Hey OP, godzilla of a response coming up here,
Like many others who've contributed to your post, I've been where you are. I've dealt with depression's bitch face for the past three years but it's worsened as of the last year. Around May, I met a guy. He was amazing. Funny, smart and cute. Needless to say, I fell in love with him and began living in accordance to what he thought and how he interacted with me. Back then, I'd literally thought he saved me. He could breathe and I'd come running, and I still cringe reflecting about all of the stupid, lovestruck things I said to him. But hey ho, he's gone now and back when it happened, the pain was quite literally, unbearable.
Hours were taken off my already damaged sleep pattern and I'd find myself having fits of crying beyond anything I'd ever experienced. The moment I realised he was seeing someone else is something I'll remember for a long time coming. The fact that he was now seeing someone both older, more beautiful and closer to him than me added insult to injury, so to speak. It sounds petty to get off my chest, but I found that the split brought out the absolute worst in me. So it sucked majorly for a while, to put it lightly.

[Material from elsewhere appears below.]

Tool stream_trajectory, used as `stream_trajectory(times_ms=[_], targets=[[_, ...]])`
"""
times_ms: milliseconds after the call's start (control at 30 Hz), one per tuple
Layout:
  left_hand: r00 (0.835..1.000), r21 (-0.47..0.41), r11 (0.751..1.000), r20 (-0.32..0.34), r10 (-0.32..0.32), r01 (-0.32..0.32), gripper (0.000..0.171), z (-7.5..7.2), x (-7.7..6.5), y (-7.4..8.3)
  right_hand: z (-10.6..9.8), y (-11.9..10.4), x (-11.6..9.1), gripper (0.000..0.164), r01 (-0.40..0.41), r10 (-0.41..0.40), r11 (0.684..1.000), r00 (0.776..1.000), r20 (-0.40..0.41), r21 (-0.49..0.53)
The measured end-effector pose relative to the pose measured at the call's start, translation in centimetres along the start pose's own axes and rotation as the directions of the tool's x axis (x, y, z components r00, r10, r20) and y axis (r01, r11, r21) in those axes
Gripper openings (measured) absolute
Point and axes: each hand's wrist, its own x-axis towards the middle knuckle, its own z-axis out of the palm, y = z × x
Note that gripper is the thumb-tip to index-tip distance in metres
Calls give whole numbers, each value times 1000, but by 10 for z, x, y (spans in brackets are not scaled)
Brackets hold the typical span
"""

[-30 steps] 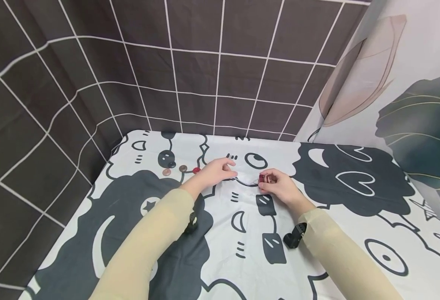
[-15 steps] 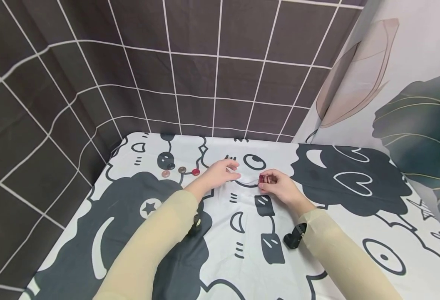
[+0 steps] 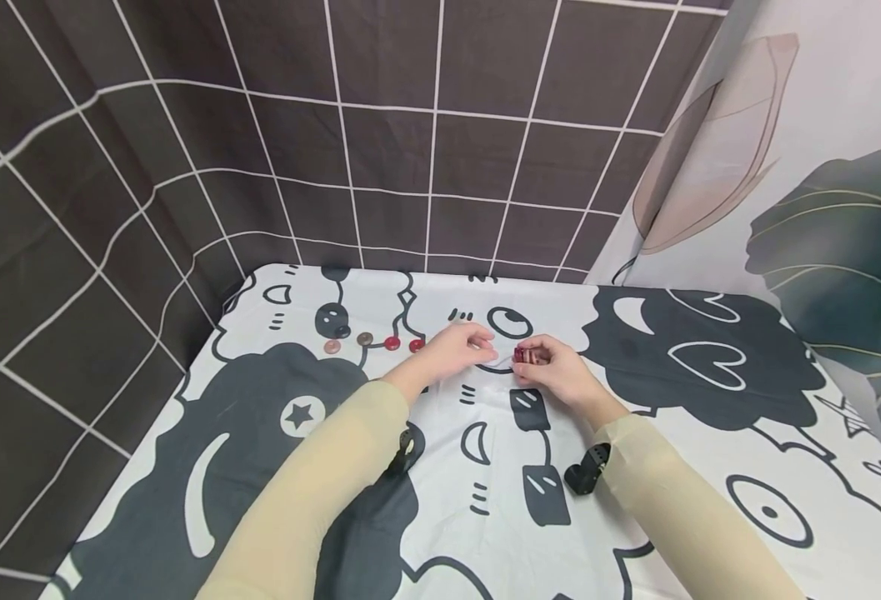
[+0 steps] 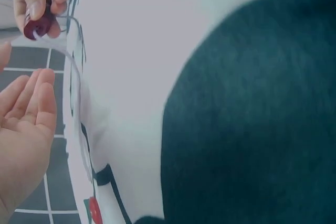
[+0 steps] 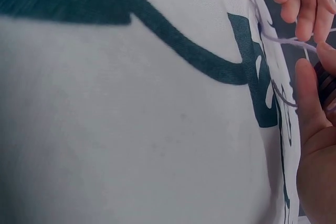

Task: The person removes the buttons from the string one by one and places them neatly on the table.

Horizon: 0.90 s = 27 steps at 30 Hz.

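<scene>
My right hand pinches a short stack of dark red buttons between thumb and fingers, just above the cloth. A pale cord comes out of the front button and trails down onto the cloth. A second stretch of cord shows on the stack's other side. To its left, my left hand hovers with loosely bent fingers; nothing shows between them in the left wrist view. A red button lies beside the left wrist, and another red button is just left of it.
Farther left along the same row are a brown button and a pinkish button. The table is covered by a white cloth with black cartoon prints. A dark checked curtain hangs behind, and a leaf-patterned curtain at the right.
My left hand has moved to the right, closer to the right hand, and a second red button now shows beside its wrist. The right hand with the buttons has barely moved.
</scene>
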Motion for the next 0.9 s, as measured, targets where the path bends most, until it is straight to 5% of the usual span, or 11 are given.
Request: stream_trajectory(times_ms=[900], targets=[[998,-155,988,69,-4,15,34,21,8,-4,5,-2,0,39,11,-10,994,1000,13,-104]])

But I soon realised that my attachment to him was born not of love, but desparation. I'd been hopeless for so long that he was a beacon of hope. What else could I do but cling on? We all self medicate in some way, some through drugs/alcohol and others through romance. They are equally destructive to a depressed person. The rub is that depression makes you desperate and yearning for love, but also makes it so that love is almost impossible to attain. You are worth so much more than what another girl thinks of you, the same way I am worth more than what he thinks of me. It took a while to hammer that in, but I think that along with a good dose of Prozac is helping it settle. The key flag in your post was the use of the word 'void.' There's something missing in your life that you believe women can fill. They do temporarily, but when they leave, it only worsens your situation. So here's what I'm doing- staying single. Work through the issues with a therapist, beat the absolute living shit out of depression and become stable enough to maintain a healthy relationship.
TL;DR- You are super rad without the approval of girls. There's something missing within you and until you find that, nothing can fill the void. Well, apart from fries and ice cream. Because food.